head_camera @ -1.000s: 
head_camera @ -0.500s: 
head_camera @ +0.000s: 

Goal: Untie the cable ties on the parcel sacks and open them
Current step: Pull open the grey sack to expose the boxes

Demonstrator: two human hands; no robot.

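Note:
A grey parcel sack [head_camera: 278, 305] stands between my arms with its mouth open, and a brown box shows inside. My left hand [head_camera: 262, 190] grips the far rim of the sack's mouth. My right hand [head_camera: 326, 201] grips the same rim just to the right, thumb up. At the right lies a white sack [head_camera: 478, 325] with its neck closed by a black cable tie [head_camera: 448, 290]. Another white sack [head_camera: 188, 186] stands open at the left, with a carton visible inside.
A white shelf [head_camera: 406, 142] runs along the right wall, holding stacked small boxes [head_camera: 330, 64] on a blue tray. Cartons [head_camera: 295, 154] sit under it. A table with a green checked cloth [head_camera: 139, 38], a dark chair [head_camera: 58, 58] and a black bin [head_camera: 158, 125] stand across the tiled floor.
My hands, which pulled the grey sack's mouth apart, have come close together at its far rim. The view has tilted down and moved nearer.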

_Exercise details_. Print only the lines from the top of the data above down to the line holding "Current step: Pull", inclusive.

_Answer area_.
head_camera @ -1.000s: 
head_camera @ -0.500s: 
head_camera @ +0.000s: 

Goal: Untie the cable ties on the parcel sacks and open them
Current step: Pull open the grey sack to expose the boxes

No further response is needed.